ASSIGNMENT →
Give back every record word for word, but keep the pictures out.

(Source data)
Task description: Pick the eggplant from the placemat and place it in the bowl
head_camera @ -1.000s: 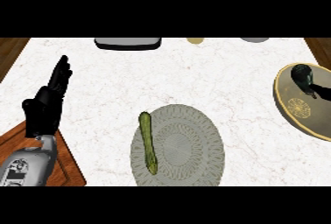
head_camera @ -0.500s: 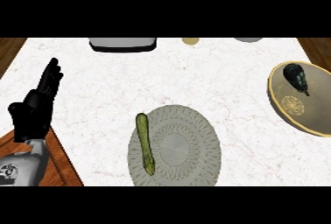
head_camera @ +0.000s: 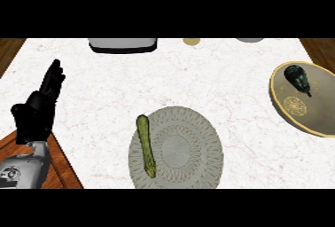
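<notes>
A dark eggplant lies inside the tan, gold-rimmed bowl at the right edge, near its far side. The round grey woven placemat sits at the front centre. On its left part lies a long thin green vegetable, pointing away from me. My left hand rests open at the far left with its fingers up, well apart from the placemat and holding nothing. My right hand does not show.
A brown wooden board fills the lower left corner under my left forearm. A grey appliance, a small tan round thing and a grey object stand along the counter's far edge.
My left hand has drifted left and a little lower. The eggplant stays in the bowl and the green vegetable stays on the placemat.
</notes>
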Controlling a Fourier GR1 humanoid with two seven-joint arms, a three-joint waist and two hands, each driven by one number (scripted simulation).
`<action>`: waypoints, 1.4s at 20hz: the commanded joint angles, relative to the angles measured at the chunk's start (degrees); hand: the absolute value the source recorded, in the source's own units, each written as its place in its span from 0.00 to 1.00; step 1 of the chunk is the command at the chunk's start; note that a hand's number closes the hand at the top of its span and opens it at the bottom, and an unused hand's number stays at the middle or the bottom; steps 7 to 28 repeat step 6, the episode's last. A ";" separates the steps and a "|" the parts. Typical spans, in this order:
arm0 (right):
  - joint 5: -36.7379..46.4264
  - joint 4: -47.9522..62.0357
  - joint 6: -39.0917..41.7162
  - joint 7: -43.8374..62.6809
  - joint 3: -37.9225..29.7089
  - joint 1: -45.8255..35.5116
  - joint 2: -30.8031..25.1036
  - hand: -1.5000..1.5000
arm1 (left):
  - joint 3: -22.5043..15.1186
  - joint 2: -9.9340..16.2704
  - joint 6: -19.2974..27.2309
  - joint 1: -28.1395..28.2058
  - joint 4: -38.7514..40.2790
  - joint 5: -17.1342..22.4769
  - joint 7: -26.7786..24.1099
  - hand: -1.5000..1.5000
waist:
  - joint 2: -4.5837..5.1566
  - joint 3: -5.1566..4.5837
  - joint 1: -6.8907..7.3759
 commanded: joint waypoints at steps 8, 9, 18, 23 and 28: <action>-2.23 -18.34 2.69 1.08 -0.84 13.87 7.34 0.00 | 0.29 -2.01 -0.27 1.32 0.46 -1.73 -2.19 0.50 | 0.23 0.04 0.59; -2.23 -18.34 2.69 1.08 -0.84 13.87 7.34 0.00 | 0.29 -2.01 -0.27 1.32 0.46 -1.73 -2.19 0.50 | 0.23 0.04 0.59; -2.23 -18.34 2.69 1.08 -0.84 13.87 7.34 0.00 | 0.29 -2.01 -0.27 1.32 0.46 -1.73 -2.19 0.50 | 0.23 0.04 0.59; -2.23 -18.34 2.69 1.08 -0.84 13.87 7.34 0.00 | 0.29 -2.01 -0.27 1.32 0.46 -1.73 -2.19 0.50 | 0.23 0.04 0.59; -2.23 -18.34 2.69 1.08 -0.84 13.87 7.34 0.00 | 0.29 -2.01 -0.27 1.32 0.46 -1.73 -2.19 0.50 | 0.23 0.04 0.59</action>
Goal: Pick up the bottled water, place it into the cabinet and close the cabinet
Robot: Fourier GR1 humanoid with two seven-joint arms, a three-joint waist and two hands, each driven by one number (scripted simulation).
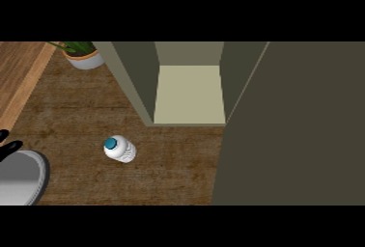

EXERCISE SOLUTION →
Task description: Pick the eggplant from the placemat and place it in the bowl
head_camera @ -1.000s: 
head_camera @ -0.500s: 
head_camera @ +0.000s: 
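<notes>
A dark eggplant lies inside the tan, gold-rimmed bowl at the right edge, near its far side. The round grey woven placemat sits at the front centre. On its left part lies a long thin green vegetable, pointing away from me. My left hand rests open at the far left with its fingers up, well apart from the placemat and holding nothing. My right hand does not show.
A brown wooden board fills the lower left corner under my left forearm. A grey appliance, a small tan round thing and a grey object stand along the counter's far edge.
My left hand has drifted left and a little lower. The eggplant stays in the bowl and the green vegetable stays on the placemat.
</notes>
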Controlling a Fourier GR1 humanoid with two seven-joint arms, a three-joint waist and two hands, each driven by one number (scripted simulation).
`<action>`: waypoints, 1.4s at 20hz: the commanded joint angles, relative to the angles measured at the chunk's start (degrees); hand: the absolute value the source recorded, in the source's own units, each written as its place in its span from 0.00 to 1.00; step 1 of the chunk is the command at the chunk's start; note that a hand's number closes the hand at the top of its span and opens it at the bottom, and an unused hand's number stays at the middle or the bottom; steps 7 to 28 repeat step 6, the episode's last. A ";" separates the steps and a "|" the parts. Typical spans, in this order:
arm0 (right):
  - joint 5: -36.7379..46.4264
  - joint 4: -47.9522..62.0357
  - joint 6: -39.0917..41.7162
  - joint 7: -43.8374..62.6809
  - joint 3: -37.9225..29.7089
  - joint 1: -45.8255..35.5116
  - joint 2: -30.8031..25.1036
  - hand: -1.5000..1.5000
arm1 (left):
  - joint 3: -22.5043..15.1186
  - joint 2: -9.9340..16.2704
  - joint 6: -19.2974..27.2309
  - joint 1: -28.1395..28.2058
  - joint 4: -38.7514..40.2790
  - joint 5: -17.1342..22.4769
  - joint 7: -26.7786..24.1099
  - hand: -1.5000..1.5000
waist:
  - joint 2: -4.5837..5.1566
  - joint 3: -5.1566..4.5837
  - joint 1: -6.8907..7.3759
 commanded: joint waypoints at steps 8, 9, 18, 23 and 28: <action>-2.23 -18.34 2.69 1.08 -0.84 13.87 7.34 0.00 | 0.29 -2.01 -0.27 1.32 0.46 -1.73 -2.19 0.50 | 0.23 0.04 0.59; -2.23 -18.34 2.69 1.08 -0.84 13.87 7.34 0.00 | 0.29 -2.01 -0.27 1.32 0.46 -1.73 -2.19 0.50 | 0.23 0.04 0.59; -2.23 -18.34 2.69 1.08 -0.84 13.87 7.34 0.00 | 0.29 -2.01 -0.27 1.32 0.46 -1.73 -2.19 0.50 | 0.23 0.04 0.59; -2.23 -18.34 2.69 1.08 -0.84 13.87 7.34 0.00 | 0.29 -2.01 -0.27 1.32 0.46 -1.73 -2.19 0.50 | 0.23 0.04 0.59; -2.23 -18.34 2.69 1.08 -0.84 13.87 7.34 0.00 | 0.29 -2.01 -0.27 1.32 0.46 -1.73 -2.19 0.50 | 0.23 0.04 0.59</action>
Goal: Pick up the bottled water, place it into the cabinet and close the cabinet
Robot: Fourier GR1 humanoid with two seven-joint arms, a three-joint waist and two hands, each driven by one number (scripted simulation).

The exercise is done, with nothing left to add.